Procrastinators Anonymous is a fellowship of men and women who share their experience, strength and hope with each other that they may solve their common problem and help others to recover from chronic procrastination.

Finishing my Thesis

Hi, I gave a (very long!) introduction in the introductions section - "Pulling myself back from the Brink". (http://procrastinators-anonymous.org/node/4281) I am going to keep a log here of each day. So that I have some encouragement and record of how I am doing with getting to the end of my long due thesis. 

11 August 2012

Most of the day was spent procrastinating watching tv or on the internet. I was worrying about not knowing how to start my final chapter of my thesis. It is 9.30pm now. My behaviour today has cost me $71 in tuition fees today.  

I read the The Little Guide to Un-Procrastination by Leo Babauta. I am have decided to face my fears and conquer this problem slowly but surely. 

I will start working in 10min slots from now for one hour and go to bed by 10.45, so that I can wake up at 6.30 everyday from tomorrow onwards.

Any other academics in here? 

 

13 August 2012

Yesterday I started well, but then i had an impulse to turn on my modem and then i kept surfing internet. I could not control my impulse and nip it in the bud. Then I felt more anxious and I tried to unrationally fix my anxiety by turning on tv.

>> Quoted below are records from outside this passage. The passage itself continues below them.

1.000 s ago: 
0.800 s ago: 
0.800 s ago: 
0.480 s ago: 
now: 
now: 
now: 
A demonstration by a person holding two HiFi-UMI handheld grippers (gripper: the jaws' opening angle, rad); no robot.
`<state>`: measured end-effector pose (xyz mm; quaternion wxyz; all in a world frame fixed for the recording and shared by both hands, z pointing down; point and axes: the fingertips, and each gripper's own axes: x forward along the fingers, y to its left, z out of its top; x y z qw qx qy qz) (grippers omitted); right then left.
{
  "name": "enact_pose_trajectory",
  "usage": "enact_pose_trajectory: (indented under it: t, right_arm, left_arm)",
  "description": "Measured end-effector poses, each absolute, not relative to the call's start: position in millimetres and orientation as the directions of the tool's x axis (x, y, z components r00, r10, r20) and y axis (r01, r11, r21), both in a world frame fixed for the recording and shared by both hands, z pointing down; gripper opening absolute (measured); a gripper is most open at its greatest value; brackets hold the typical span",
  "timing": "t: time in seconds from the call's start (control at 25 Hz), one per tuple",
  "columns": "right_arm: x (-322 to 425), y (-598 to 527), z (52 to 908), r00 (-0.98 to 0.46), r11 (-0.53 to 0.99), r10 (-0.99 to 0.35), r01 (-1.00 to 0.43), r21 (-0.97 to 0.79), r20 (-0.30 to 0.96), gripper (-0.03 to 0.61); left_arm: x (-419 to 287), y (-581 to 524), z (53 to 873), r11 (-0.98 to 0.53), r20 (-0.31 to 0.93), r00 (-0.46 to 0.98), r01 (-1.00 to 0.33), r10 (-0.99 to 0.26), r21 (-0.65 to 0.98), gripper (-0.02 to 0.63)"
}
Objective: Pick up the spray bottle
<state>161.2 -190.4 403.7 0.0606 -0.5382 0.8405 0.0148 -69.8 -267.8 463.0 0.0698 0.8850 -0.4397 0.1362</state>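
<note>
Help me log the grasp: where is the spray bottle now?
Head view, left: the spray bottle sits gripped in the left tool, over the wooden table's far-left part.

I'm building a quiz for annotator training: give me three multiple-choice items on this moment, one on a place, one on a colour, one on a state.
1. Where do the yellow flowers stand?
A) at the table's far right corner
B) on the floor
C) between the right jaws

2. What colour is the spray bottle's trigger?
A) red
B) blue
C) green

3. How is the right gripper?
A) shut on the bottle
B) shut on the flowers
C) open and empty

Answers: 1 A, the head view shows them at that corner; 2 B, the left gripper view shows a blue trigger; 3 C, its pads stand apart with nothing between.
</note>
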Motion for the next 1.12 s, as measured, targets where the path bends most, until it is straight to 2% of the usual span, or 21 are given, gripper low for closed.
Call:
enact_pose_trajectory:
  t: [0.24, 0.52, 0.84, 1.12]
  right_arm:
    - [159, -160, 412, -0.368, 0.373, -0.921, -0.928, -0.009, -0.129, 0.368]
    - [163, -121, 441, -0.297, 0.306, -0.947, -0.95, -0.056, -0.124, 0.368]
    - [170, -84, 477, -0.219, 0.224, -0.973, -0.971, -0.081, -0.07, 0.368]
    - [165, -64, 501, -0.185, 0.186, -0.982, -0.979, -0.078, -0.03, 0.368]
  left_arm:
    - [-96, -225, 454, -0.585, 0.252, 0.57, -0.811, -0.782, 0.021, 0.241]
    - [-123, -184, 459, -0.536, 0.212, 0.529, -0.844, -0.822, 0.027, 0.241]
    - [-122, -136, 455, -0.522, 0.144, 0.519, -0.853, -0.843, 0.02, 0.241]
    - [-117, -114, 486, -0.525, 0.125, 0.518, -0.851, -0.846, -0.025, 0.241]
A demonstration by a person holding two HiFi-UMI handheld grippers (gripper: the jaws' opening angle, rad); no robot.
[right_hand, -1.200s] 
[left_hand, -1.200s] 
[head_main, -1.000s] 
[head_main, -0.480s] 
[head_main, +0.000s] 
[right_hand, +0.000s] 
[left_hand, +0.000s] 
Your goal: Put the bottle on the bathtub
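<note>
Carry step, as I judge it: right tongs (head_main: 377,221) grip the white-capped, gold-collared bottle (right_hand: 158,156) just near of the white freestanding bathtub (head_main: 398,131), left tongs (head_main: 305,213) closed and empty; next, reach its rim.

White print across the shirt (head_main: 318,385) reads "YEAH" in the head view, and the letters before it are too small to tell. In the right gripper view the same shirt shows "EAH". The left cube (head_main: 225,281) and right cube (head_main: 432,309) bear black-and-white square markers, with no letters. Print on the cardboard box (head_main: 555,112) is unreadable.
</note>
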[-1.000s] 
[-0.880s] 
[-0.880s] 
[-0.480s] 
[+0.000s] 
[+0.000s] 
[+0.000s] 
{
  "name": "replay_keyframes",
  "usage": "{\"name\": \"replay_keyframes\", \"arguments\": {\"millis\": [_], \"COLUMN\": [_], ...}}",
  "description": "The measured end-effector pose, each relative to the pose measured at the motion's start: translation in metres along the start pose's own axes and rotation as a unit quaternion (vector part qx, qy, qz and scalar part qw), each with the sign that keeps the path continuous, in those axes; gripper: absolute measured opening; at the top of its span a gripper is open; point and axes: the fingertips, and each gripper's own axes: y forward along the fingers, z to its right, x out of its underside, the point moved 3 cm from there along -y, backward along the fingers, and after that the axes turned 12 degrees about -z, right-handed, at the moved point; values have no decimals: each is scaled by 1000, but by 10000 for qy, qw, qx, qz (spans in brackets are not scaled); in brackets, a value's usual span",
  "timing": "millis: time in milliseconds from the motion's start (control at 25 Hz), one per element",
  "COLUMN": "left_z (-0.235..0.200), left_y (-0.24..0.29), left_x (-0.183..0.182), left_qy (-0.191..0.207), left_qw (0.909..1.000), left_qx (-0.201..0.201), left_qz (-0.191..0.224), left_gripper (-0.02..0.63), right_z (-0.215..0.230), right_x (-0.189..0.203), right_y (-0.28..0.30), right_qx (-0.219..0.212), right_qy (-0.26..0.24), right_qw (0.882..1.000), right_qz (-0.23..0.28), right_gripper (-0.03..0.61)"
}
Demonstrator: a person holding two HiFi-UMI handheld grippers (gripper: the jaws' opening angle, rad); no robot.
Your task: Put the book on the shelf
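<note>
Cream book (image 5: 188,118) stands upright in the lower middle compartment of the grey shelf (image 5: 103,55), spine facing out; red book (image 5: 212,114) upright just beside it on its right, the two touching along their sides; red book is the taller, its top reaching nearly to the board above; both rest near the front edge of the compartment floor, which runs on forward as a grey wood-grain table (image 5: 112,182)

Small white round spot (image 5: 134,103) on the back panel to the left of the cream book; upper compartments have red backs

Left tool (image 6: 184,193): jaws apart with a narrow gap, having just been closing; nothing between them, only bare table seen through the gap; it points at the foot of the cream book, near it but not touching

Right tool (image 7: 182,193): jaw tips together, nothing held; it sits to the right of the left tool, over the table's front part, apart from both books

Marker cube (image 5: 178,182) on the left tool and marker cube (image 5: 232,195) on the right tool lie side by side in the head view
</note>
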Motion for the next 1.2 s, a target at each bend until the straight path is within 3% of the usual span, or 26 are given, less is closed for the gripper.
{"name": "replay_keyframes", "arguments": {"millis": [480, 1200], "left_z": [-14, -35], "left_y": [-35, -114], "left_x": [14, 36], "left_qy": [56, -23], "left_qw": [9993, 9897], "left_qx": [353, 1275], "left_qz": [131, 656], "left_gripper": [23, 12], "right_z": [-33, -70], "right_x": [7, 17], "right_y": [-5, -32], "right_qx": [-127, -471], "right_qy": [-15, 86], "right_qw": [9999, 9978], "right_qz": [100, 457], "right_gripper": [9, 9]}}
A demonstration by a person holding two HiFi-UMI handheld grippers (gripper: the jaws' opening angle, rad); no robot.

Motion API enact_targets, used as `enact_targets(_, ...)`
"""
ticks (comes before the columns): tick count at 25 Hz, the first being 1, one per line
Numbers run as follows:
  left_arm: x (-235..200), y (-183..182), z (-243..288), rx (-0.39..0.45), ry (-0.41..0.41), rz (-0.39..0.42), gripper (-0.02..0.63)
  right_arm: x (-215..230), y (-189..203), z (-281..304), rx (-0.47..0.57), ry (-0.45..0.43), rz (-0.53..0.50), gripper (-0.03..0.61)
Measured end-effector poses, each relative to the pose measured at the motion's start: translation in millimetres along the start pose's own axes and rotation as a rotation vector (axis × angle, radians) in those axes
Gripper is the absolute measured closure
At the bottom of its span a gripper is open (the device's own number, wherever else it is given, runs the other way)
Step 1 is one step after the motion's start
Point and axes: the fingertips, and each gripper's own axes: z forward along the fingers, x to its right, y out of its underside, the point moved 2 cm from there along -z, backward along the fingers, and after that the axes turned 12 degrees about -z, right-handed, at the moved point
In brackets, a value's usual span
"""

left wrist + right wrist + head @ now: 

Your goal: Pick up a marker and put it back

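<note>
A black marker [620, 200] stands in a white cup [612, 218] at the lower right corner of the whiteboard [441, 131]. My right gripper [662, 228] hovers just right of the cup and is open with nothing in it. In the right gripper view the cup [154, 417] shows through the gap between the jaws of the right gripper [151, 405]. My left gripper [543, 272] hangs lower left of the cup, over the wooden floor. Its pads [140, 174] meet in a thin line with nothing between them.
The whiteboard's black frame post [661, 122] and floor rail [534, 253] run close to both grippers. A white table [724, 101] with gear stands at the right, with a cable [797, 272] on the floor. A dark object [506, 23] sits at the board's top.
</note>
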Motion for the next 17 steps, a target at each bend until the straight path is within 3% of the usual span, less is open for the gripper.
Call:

I ended up watching two movies.

When I calmed down by evening and started writing, I was able to write. I learnt that I should fight, fight and not give in to the impulse to cave in, especially when the thought is just forming in my head.

 I can come back at any time. And just do 10mins at a time.

 I was teaching today. My plan is to work from now 4pm onwards - which gives me 5 hours of solid work. I will try and break it down into smallest chunks and deal with just that. Will update tonight or tomorrow morning.  

So I did a little bit of

So I did a little bit of work. I am at 515 words out of approximately 6500 which I have want to finish by Friday. This is the introduction of my thesis, so im meant to write it carefully. But at this point, I think I should be focussing on getting words on paper and then leaving the editing to the end, which is generally bound to be easier.

I haven't been keeping tabs of my 10min slots to monitor my productivity. I think I will start from now. Even if I prorastinate, i will still count the total 10min slots at the end of the day.

It's 8.05pm now , so I will try put in 4 more 10 min slots  (targetting 35 words each) before I take a break and head to the library and borrow out all the books I need for this chapter.

Update: Yay it's 9.05pm and I managed to put in 4 slots of 10 mins of work with a few minutes break in between. I'm so impressed by myself. It actually felt good as I ticked off 4 10min slots one after another. Excited and hopeful! I'm going to get some dinner and books from library. I will put in another 5 10 min slots tonight before heading home.  

 

unplug that modem

Hi thesis.I so feel for you - I used to be hooked on an online roleplaying game, and it got in the way of all sorts of things I needed to do.  One thing that helped was when I had a task that I really HAD to do, I used to remove the cable from the modem to the computer and hide it at the back of a cupboard so I would only be able to get back online once I'd gone to the trouble of getting it all plugged in again.  I don't know if it would help for you

 

H.

Hi Hypatia, I do that

Hi Hypatia, I do that sometimes, but the problem is most of my research work requires accessing academic articles, google books online. I now use a software called stayfocusd on google chrome to block all unncessary sites like youtube, familiar news sites etc, but i still get on random news sites that i hvnt blocked by searching for stuff on google when i really am propelled (it seems) by the urge to procrastinate. 

I will unplug the cable for the TV though tonight.  

12 August 2012

I couldn't get out of bed till 7.30 although I slept on time. I started work by 8.30. I did 3 10 min slots and then got distracted. it is 10.45am now.

 I was feeling anxious about the whole pile of work and tuitiion fees due to my procrastination and then I tried to fix that anxiety by turning on the internet. It did not make me feel better. I only feel better when I finish each 10 min slots. Trying to feel better by surfing internet is like trying to cool down by holding a piece of hot coal in my hand. Go back and see your bliss. Your bliss is in those 10mins. You feel good after each 10 mins. Nothing else matters.

 I am going to go and work on one 10 min slot now. That is easy. 

11 August 2012

Well, after usually wasting whole day, I would feel desperate, terrible, anxious and sometimes almost in tears at the end of the day.

Today my determination to make a change made me productive even if it was for two 10 min slots with dinner sandwiched between. I wrote 130 words and have a beginning to the introduction of my thesis!

This strategy seems like a keeper - I have decided to write it by long hand and then copy verbatim on to Word without making any changes. Any changes will be made at the end, so I don't get stuck and can get as many words on paper as possible.

Facing my fears through 10 min slots. It made me feel reallly good to concentrate fully for 10mts. Tomorrow starts at 6.30pm. I will write 35 words every 10mts.